TASK GOAL: In full and without change, repeat the records shown below.

(Data extracted from a collection)
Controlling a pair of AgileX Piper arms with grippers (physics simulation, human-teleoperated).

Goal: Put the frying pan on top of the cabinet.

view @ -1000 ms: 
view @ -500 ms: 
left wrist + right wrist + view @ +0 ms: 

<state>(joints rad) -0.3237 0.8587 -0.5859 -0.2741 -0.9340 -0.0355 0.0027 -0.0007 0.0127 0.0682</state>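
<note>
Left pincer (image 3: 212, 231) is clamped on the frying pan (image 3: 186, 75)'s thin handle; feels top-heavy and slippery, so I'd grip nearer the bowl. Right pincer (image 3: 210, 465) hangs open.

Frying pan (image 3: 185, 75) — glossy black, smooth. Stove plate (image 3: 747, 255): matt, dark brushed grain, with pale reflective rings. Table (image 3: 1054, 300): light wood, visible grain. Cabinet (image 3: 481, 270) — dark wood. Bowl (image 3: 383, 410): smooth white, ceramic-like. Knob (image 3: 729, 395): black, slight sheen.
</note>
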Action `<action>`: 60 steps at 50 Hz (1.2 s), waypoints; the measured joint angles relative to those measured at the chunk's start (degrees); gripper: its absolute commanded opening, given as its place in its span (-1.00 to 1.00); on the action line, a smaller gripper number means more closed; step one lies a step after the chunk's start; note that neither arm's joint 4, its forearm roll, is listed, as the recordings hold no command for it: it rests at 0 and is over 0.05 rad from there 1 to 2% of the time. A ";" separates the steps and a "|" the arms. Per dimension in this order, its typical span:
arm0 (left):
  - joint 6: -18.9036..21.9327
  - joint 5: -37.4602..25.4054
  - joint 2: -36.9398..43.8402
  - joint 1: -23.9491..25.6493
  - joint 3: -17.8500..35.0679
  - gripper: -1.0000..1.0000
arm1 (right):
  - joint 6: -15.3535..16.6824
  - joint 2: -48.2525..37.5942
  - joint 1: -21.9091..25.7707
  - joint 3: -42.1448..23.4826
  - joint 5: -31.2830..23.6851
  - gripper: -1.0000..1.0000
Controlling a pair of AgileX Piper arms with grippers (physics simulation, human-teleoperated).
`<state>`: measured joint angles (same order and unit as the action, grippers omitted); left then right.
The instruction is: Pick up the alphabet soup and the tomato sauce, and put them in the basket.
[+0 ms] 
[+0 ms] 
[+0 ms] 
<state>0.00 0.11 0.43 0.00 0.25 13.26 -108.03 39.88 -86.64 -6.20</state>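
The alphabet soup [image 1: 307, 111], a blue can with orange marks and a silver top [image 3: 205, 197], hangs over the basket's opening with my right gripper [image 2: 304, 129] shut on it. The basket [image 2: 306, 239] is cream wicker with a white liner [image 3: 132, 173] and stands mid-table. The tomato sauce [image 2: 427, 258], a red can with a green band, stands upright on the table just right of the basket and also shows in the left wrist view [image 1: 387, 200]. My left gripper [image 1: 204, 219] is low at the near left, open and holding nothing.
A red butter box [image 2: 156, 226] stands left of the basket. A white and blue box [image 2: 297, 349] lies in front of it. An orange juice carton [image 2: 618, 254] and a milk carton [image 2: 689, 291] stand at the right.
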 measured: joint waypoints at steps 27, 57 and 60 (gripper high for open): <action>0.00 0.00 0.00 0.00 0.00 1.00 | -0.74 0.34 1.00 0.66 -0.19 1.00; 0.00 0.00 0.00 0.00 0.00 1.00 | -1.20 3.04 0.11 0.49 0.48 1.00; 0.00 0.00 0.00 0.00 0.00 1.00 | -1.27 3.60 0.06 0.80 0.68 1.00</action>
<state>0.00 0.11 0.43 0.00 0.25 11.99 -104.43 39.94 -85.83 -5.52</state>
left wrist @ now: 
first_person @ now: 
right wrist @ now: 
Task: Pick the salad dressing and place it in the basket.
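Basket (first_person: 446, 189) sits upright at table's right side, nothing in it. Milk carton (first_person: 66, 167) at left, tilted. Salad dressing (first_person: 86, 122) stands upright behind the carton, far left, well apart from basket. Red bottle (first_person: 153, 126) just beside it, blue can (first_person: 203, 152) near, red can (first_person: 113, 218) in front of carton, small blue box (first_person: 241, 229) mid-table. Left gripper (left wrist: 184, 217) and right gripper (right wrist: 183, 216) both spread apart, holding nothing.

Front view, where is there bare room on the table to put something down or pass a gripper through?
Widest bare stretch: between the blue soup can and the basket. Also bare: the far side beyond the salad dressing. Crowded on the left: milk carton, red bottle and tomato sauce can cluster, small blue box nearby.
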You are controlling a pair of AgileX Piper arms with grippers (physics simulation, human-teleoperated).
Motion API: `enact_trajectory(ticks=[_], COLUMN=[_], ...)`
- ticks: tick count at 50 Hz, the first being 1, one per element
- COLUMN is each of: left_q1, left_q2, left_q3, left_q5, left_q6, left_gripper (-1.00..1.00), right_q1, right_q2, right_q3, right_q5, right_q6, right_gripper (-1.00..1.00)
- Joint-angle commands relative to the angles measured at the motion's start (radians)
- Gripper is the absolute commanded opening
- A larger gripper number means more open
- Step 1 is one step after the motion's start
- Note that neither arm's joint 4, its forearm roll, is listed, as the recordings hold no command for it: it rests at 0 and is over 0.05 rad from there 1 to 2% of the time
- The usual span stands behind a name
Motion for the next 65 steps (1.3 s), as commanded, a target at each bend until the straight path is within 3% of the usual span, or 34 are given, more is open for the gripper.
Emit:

PROBLEM SOLUTION:
Controlling a pair of AgileX Piper arms with grippers (physics simulation, human-teleoperated).

Goal: Put the frying pan on top of the cabinet.

view @ -1000 ms: 
view @ -500 ms: 
left wrist + right wrist + view @ +0 ms: 

<state>(joints rad) -0.3237 0.8587 -0.5859 -0.2741 -0.9340 -0.0355 0.0027 -0.0007 0.0127 0.0682</state>
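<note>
Left pincer (image 3: 212, 231) is clamped on the frying pan (image 3: 186, 75)'s thin handle; feels top-heavy and slippery, so I'd grip nearer the bowl. Right pincer (image 3: 210, 465) hangs open.

Frying pan (image 3: 185, 75) — glossy black, smooth. Stove plate (image 3: 747, 255): matt, dark brushed grain, with pale reflective rings. Table (image 3: 1054, 300): light wood, visible grain. Cabinet (image 3: 481, 270) — dark wood. Bowl (image 3: 383, 410): smooth white, ceramic-like. Knob (image 3: 729, 395): black, slight sheen.
</note>
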Action `<action>`: 60 steps at 50 Hz (1.2 s), waypoints; the measured joint angles relative to those measured at the chunk's start (degrees); gripper: its absolute commanded opening, given as its place in its span (-1.00 to 1.00); on the action line, a smaller gripper number means more closed; step one lies a step after the chunk's start; note that neither arm's joint 4, its forearm roll, is listed, as the recordings hold no command for it: it rests at 0 and is over 0.05 rad from there 1 to 2% of the time. A ";" separates the steps and a "|" the arms. Per dimension in this order, its typical span:
arm0 (left):
  - joint 6: -18.9036..21.9327
  - joint 5: -37.4602..25.4054
  - joint 2: -36.9398..43.8402
  - joint 1: -23.9491..25.6493
  - joint 3: -17.8500..35.0679
  - gripper: -1.0000..1.0000
arm1 (right):
  - joint 6: -15.3535..16.6824
  - joint 2: -48.2525..37.5942
  - joint 1: -21.9091..25.7707
  - joint 3: -42.1448..23.4826
  - joint 5: -31.2830..23.6851
  - gripper: -1.0000..1.0000
Controlling a pair of AgileX Piper arms with grippers (physics simulation, human-teleoperated).
`<state>`: measured joint angles (same order and unit as the action, grippers omitted); left then right.
The instruction is: Pick up the alphabet soup and the tomato sauce, and put them in the basket.
[+0 ms] 
[+0 ms] 
[+0 ms] 
<state>0.00 0.11 0.43 0.00 0.25 13.26 -108.03 39.88 -86.64 -6.20</state>
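The alphabet soup [image 1: 307, 111], a blue can with orange marks and a silver top [image 3: 205, 197], hangs over the basket's opening with my right gripper [image 2: 304, 129] shut on it. The basket [image 2: 306, 239] is cream wicker with a white liner [image 3: 132, 173] and stands mid-table. The tomato sauce [image 2: 427, 258], a red can with a green band, stands upright on the table just right of the basket and also shows in the left wrist view [image 1: 387, 200]. My left gripper [image 1: 204, 219] is low at the near left, open and holding nothing.
A red butter box [image 2: 156, 226] stands left of the basket. A white and blue box [image 2: 297, 349] lies in front of it. An orange juice carton [image 2: 618, 254] and a milk carton [image 2: 689, 291] stand at the right.
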 measured: joint waypoints at steps 27, 57 and 60 (gripper high for open): <action>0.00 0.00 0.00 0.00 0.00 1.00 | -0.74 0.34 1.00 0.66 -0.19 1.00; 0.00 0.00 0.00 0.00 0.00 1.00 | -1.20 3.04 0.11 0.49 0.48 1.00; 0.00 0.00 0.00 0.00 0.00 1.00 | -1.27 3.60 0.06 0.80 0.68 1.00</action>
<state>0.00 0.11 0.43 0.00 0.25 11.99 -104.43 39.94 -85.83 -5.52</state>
left wrist @ now: 
first_person @ now: 
right wrist @ now: 
Task: Pick the salad dressing and place it in the basket.
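Basket (first_person: 446, 189) sits upright at table's right side, nothing in it. Milk carton (first_person: 66, 167) at left, tilted. Salad dressing (first_person: 86, 122) stands upright behind the carton, far left, well apart from basket. Red bottle (first_person: 153, 126) just beside it, blue can (first_person: 203, 152) near, red can (first_person: 113, 218) in front of carton, small blue box (first_person: 241, 229) mid-table. Left gripper (left wrist: 184, 217) and right gripper (right wrist: 183, 216) both spread apart, holding nothing.

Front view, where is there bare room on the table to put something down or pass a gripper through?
Widest bare stretch: between the blue soup can and the basket. Also bare: the far side beyond the salad dressing. Crowded on the left: milk carton, red bottle and tomato sauce can cluster, small blue box nearby.
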You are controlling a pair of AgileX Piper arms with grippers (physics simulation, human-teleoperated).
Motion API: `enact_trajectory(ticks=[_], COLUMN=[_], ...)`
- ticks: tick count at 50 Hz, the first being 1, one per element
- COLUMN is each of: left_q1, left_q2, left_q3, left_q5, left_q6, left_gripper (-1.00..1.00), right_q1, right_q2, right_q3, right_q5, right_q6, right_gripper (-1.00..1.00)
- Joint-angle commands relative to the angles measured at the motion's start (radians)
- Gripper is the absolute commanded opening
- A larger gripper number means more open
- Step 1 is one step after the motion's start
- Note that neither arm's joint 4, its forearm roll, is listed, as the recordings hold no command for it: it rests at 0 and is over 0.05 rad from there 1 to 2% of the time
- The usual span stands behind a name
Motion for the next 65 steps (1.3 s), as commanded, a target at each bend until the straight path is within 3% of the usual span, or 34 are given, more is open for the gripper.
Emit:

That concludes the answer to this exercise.